Work order
Which lines of the data hold the word "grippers"? Copy all of them.
============
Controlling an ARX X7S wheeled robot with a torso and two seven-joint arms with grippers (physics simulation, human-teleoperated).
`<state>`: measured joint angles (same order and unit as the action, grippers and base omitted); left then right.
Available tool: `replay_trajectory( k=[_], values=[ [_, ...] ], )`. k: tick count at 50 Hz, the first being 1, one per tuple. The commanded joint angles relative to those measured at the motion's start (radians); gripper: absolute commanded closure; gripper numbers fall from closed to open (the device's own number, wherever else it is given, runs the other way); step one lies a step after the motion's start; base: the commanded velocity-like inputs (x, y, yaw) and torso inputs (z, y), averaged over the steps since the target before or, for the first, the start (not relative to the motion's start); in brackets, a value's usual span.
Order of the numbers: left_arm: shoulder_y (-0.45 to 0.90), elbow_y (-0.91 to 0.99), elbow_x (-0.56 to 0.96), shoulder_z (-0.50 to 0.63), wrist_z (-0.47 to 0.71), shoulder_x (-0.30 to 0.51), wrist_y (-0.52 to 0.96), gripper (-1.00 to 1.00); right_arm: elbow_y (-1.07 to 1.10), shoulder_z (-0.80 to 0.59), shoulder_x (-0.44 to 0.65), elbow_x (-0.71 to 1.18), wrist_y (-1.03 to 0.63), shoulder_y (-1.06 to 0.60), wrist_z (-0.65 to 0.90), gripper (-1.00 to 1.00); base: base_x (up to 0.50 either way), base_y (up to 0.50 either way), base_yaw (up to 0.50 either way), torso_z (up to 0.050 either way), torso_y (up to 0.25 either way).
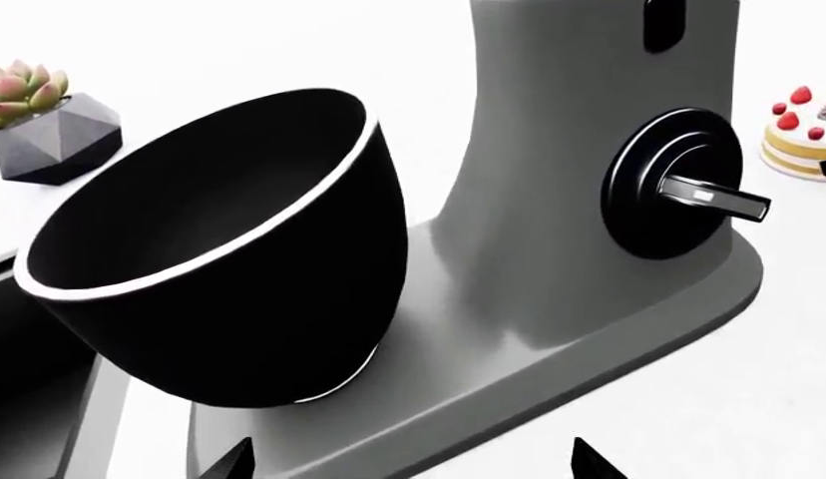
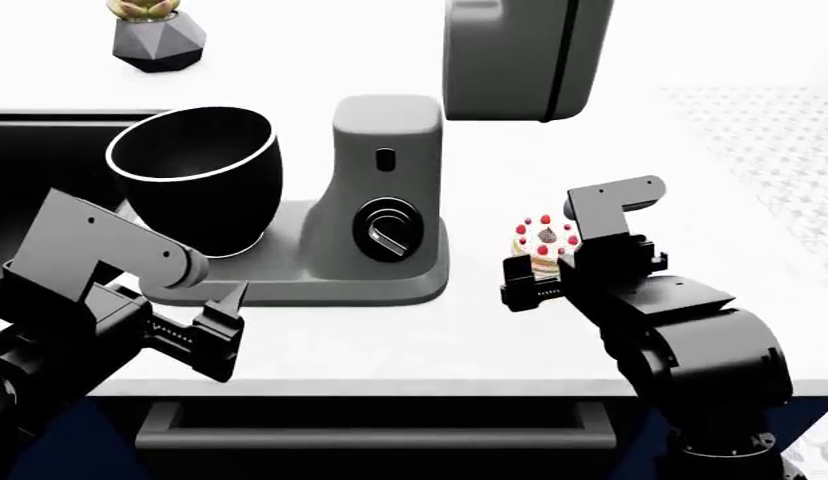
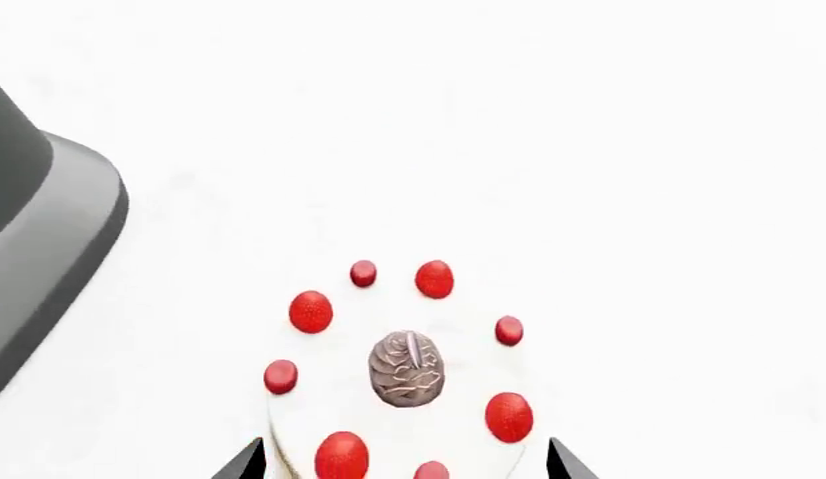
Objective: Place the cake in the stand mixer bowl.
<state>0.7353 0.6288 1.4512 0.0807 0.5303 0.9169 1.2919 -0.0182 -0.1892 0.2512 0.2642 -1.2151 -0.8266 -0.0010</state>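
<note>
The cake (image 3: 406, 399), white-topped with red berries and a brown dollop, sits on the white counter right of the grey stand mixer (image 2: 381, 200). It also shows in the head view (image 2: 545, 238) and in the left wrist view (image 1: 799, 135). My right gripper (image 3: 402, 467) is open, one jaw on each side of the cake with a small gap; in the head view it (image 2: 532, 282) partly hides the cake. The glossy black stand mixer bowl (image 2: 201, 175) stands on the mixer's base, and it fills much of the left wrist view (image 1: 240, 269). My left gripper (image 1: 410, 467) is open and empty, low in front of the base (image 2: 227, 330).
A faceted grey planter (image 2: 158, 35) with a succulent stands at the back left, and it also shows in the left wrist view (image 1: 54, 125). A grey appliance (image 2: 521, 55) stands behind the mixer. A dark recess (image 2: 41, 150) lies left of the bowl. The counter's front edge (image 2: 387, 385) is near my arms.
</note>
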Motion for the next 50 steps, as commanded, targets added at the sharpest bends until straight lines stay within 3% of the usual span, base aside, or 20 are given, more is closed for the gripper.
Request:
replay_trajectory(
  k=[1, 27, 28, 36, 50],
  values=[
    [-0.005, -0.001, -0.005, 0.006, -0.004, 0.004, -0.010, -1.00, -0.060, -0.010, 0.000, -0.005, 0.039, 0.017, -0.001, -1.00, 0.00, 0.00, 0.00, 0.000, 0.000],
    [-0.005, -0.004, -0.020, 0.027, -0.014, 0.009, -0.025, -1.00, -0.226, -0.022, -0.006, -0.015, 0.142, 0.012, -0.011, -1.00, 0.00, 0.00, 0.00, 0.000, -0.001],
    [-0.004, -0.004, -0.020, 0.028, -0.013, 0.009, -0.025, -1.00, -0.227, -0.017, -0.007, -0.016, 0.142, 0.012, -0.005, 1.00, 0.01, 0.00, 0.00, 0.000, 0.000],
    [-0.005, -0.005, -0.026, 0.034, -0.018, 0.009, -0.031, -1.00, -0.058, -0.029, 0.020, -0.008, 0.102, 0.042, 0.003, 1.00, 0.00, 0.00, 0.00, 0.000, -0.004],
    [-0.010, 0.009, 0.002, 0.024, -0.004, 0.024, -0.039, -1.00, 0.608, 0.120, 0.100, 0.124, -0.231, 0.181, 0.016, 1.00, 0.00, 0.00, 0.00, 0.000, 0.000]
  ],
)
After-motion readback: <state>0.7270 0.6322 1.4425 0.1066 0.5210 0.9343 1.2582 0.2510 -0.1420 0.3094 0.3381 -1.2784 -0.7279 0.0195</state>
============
Exercise result
Controlling an ARX X7S wheeled robot with a torso and two seven-joint arms with grippers (physics simulation, human-teleoperated).
`<state>`: measured joint angles (same order and unit as the action, grippers and base omitted); left then right.

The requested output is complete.